YOUR TASK>
Where the data below shows a picture, leave that picture out and copy the rest exactly.

DATA EXCERPT>

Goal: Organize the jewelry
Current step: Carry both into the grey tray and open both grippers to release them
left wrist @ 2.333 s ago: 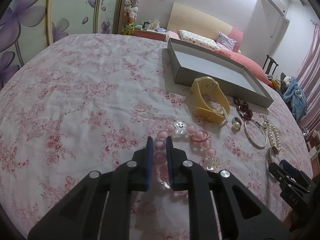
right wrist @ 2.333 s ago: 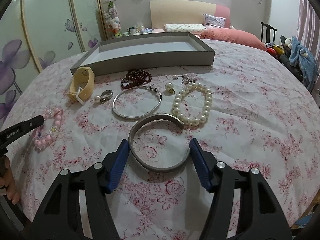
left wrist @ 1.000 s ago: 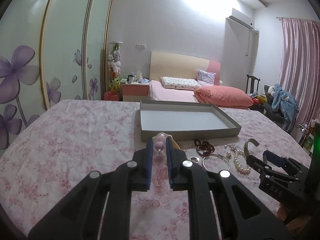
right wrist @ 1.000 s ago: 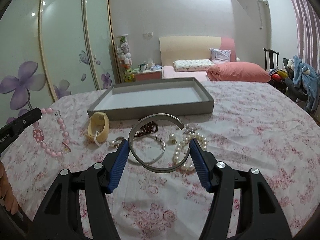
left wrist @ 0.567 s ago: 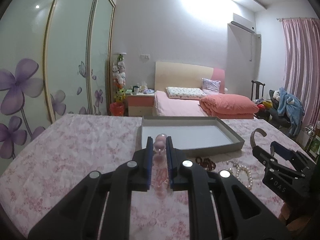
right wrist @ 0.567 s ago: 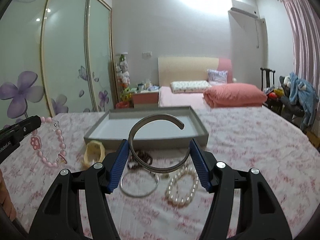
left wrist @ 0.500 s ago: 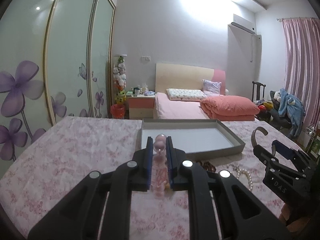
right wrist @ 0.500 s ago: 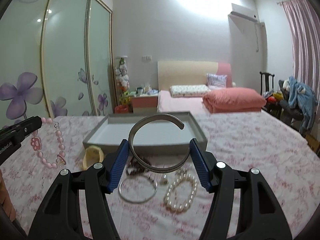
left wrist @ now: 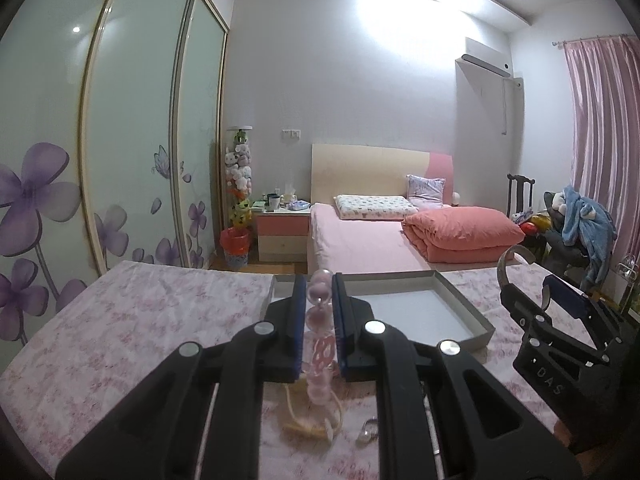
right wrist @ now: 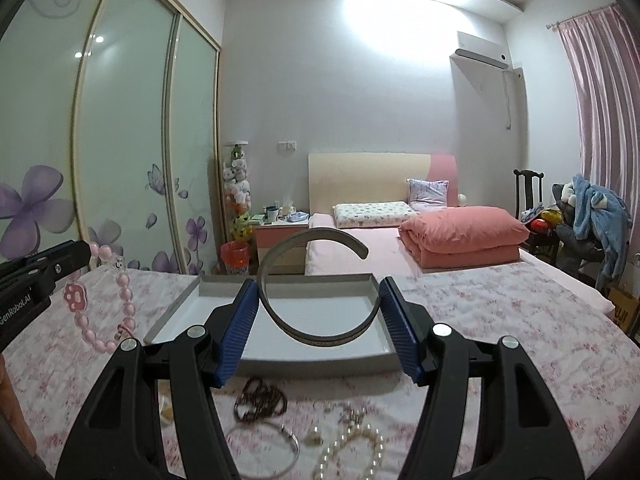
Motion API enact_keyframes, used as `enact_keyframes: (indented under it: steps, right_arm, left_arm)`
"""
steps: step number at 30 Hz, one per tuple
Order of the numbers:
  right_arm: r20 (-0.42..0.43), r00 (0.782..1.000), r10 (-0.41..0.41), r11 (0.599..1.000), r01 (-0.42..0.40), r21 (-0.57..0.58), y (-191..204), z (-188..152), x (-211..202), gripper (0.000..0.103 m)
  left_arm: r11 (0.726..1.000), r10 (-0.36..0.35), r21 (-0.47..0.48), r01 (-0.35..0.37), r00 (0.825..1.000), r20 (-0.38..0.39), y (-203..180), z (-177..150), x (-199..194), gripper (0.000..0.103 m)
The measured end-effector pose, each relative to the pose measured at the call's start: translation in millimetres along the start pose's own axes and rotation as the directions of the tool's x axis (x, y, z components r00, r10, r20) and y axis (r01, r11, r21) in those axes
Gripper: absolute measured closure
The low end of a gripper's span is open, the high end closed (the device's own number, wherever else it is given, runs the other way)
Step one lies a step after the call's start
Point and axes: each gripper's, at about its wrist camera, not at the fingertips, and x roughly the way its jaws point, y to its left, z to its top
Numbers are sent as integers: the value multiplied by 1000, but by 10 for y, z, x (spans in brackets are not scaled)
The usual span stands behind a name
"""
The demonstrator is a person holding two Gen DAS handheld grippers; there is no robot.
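Observation:
My left gripper (left wrist: 318, 292) is shut on a pink bead bracelet (left wrist: 320, 344), which hangs from its fingers above the table; the bracelet also shows in the right wrist view (right wrist: 100, 300). My right gripper (right wrist: 316, 300) is shut on an open silver cuff bangle (right wrist: 316, 284), held upright in the air. Both are raised in front of the grey tray (right wrist: 316, 354), whose inside shows bare; the tray also shows in the left wrist view (left wrist: 460, 316). The right gripper appears in the left wrist view at the right (left wrist: 532, 288).
On the floral tablecloth (right wrist: 520, 320) in front of the tray lie a dark red bead bracelet (right wrist: 260, 398), a thin silver bangle (right wrist: 272, 452), a pearl bracelet (right wrist: 352, 452) and a yellow watch band (left wrist: 312, 424). A bed and wardrobe stand behind.
Both grippers have lifted their bracelets off the table and moved them forward toward the tray. The views have tilted up from the table to the room.

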Motion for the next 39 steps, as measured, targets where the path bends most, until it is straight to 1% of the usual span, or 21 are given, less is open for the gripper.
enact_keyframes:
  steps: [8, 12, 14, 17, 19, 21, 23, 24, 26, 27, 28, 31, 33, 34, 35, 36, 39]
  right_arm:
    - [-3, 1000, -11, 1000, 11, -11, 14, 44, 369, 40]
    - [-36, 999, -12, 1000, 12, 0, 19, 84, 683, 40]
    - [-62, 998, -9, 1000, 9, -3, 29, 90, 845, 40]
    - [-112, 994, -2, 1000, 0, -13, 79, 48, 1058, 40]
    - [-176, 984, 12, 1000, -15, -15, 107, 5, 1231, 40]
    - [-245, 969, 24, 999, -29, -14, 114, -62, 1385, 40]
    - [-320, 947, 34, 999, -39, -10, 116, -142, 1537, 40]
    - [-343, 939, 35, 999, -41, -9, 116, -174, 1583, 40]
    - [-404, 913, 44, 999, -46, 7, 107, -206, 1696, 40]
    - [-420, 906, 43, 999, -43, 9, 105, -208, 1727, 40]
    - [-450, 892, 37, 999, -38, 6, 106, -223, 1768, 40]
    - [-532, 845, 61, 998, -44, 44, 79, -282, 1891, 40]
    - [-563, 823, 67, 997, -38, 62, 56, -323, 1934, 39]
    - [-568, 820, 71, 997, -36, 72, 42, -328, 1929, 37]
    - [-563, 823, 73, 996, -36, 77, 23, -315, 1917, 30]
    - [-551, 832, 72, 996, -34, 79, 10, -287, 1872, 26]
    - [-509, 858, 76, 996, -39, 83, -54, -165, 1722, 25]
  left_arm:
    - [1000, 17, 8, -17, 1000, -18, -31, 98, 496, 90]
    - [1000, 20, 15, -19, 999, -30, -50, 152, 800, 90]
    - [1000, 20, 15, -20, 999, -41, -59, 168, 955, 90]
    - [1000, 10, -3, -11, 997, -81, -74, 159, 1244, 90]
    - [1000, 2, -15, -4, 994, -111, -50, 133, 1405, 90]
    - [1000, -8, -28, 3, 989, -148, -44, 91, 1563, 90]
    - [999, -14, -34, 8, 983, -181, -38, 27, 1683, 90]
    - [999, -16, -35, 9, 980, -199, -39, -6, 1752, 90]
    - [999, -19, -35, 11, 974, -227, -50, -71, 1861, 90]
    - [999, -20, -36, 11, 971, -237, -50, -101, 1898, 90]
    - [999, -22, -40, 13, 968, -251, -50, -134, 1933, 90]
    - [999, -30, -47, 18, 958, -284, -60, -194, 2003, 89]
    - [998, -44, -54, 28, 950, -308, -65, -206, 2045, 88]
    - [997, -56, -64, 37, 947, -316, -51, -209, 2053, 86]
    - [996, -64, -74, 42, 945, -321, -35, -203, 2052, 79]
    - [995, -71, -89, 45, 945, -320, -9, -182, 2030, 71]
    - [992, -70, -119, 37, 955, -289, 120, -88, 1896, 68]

EXERCISE RESPONSE>
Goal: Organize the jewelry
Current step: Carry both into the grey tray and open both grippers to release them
left wrist @ 2.333 s ago: 
right wrist @ 2.333 s ago: 
left wrist @ 1.000 s ago: 
right wrist @ 1.000 s ago: 
left wrist @ 0.567 s ago: 
right wrist @ 0.567 s ago: 
left wrist @ 0.500 s ago: 
right wrist @ 0.500 s ago: 
left wrist @ now: 
right wrist @ now: 
Motion API enact_keyframes, used as `enact_keyframes: (indented under it: steps, right_arm, left_arm)`
"""
steps: step number at 30 Hz, one per tuple
Order of the numbers:
  right_arm: r20 (-0.42..0.43), r00 (0.782..1.000), r10 (-0.41..0.41), r11 (0.599..1.000), r01 (-0.42..0.40), r21 (-0.57..0.58), y (-191..204), z (-188..152), x (-211..202), gripper (0.000..0.103 m)
  left_arm: r11 (0.726..1.000), r10 (-0.36..0.35), r21 (-0.47..0.48), r01 (-0.35..0.37), r00 (0.825..1.000), r20 (-0.38..0.39), y (-203..180), z (-177..150), x (-199..194), gripper (0.000..0.103 m)
The measured end-effector pose, each relative to the pose measured at the call's start: translation in millimetres along the start pose's own axes and rotation as the directions of the tool's x axis (x, y, z components r00, r10, r20) and y axis (r01, r11, r21) in those axes
Gripper: absolute measured closure
The low end of a gripper's span is open, the high end closed (the device's own number, wherever else it is given, runs the other way)
Step one lies a step after the call's start
Point and axes: each gripper's, at about its wrist camera, not at the fingertips, and x roughly the way its jaws point, y to its left, z to its top
Numbers are sent as integers: the value multiplied by 1000, but by 10 for y, z, x (spans in brackets are not scaled)
The usual span stands behind a name
"""
The demonstrator is a person holding two Gen DAS handheld grippers; there is no robot.
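Observation:
My left gripper (left wrist: 318, 292) is shut on a pink bead bracelet (left wrist: 320, 344), which hangs from its fingers above the table; the bracelet also shows in the right wrist view (right wrist: 100, 300). My right gripper (right wrist: 316, 300) is shut on an open silver cuff bangle (right wrist: 316, 284), held upright in the air. Both are raised in front of the grey tray (right wrist: 316, 354), whose inside shows bare; the tray also shows in the left wrist view (left wrist: 460, 316). The right gripper appears in the left wrist view at the right (left wrist: 532, 288).
On the floral tablecloth (right wrist: 520, 320) in front of the tray lie a dark red bead bracelet (right wrist: 260, 398), a thin silver bangle (right wrist: 272, 452), a pearl bracelet (right wrist: 352, 452) and a yellow watch band (left wrist: 312, 424). A bed and wardrobe stand behind.
Both grippers have lifted their bracelets off the table and moved them forward toward the tray. The views have tilted up from the table to the room.
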
Motion for the next 39 steps, as measured, targets where the path bends most, until it is straight to 1% of the usual span, or 21 are given, less is open for the gripper.
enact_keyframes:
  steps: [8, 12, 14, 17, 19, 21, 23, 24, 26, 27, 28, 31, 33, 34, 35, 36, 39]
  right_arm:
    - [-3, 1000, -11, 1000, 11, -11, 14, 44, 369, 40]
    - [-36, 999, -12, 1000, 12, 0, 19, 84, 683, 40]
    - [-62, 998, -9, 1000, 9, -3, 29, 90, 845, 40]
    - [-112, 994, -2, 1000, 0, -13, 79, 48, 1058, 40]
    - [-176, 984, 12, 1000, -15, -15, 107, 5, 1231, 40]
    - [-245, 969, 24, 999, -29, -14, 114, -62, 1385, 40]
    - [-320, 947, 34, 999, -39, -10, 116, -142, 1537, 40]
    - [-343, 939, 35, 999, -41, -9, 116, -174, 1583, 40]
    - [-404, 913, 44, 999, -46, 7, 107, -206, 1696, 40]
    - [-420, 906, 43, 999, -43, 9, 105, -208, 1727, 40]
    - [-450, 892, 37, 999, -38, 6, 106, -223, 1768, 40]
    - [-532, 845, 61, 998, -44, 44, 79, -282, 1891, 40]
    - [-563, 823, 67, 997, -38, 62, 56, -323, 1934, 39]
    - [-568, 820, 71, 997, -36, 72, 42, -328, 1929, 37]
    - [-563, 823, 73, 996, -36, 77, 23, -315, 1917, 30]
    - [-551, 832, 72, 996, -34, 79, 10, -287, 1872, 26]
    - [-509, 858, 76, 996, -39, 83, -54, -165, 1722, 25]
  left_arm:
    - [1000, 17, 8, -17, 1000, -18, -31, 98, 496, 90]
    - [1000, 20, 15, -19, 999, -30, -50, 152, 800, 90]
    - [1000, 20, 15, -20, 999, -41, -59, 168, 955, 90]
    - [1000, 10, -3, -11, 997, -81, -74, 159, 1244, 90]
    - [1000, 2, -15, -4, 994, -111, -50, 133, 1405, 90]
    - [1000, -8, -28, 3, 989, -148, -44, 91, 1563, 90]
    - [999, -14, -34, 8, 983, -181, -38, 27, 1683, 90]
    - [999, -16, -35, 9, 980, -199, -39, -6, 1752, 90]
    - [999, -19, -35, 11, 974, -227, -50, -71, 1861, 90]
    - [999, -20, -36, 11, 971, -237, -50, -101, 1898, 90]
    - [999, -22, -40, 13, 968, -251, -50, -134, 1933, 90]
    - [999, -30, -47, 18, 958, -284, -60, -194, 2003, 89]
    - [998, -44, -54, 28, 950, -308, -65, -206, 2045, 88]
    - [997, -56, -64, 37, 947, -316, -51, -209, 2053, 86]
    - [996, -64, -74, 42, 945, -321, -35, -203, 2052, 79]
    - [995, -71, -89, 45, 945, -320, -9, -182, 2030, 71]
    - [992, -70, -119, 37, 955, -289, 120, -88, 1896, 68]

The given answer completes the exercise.